Begin at the line that has "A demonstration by", stop after the line that has "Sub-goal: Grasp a", and print exactly those lines from the records below, without any pictures.

[Stored items from a collection]
┌──

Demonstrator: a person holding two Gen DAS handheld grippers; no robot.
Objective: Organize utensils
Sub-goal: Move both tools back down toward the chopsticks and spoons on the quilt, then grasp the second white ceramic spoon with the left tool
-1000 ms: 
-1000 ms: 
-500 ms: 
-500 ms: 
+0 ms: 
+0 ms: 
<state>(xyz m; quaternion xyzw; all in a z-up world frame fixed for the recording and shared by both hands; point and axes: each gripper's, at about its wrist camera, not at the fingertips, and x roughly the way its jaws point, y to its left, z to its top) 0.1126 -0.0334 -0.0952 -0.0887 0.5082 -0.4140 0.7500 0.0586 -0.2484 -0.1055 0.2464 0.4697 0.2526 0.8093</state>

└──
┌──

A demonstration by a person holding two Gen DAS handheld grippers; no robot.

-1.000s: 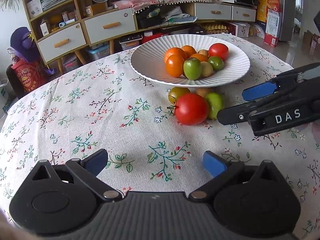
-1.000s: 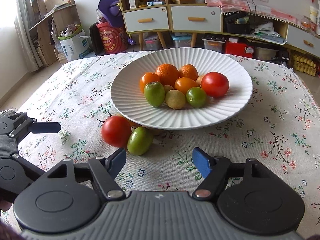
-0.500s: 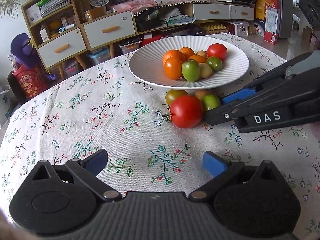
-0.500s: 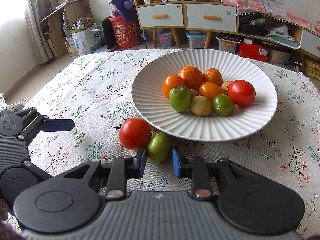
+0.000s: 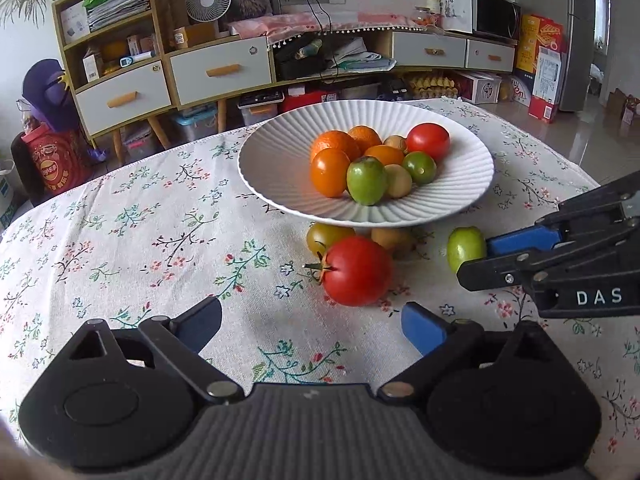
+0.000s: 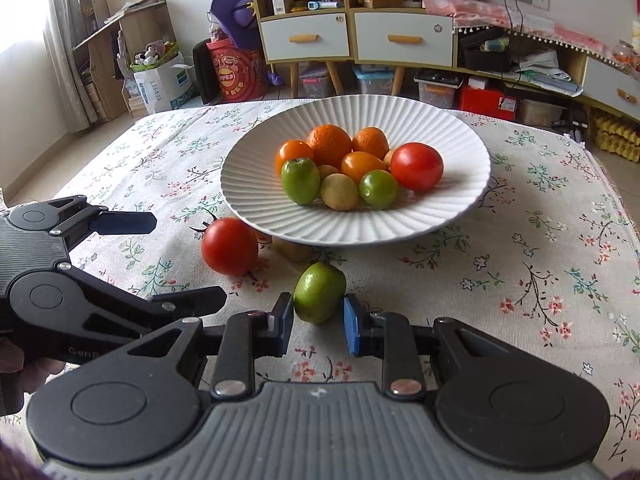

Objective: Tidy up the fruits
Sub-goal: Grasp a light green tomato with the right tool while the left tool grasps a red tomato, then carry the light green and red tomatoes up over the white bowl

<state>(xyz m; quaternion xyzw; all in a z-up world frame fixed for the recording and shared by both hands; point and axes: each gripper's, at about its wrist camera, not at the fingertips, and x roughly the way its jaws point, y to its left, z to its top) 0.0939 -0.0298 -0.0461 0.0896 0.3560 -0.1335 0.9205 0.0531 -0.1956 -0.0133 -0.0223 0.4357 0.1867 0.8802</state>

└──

**Answer section:**
A demonstration by a person holding two Gen DAS handheld grippers; no robot.

-1.000s: 
-1.000s: 
-0.500s: 
-0.500s: 
+0.000s: 
+0.000s: 

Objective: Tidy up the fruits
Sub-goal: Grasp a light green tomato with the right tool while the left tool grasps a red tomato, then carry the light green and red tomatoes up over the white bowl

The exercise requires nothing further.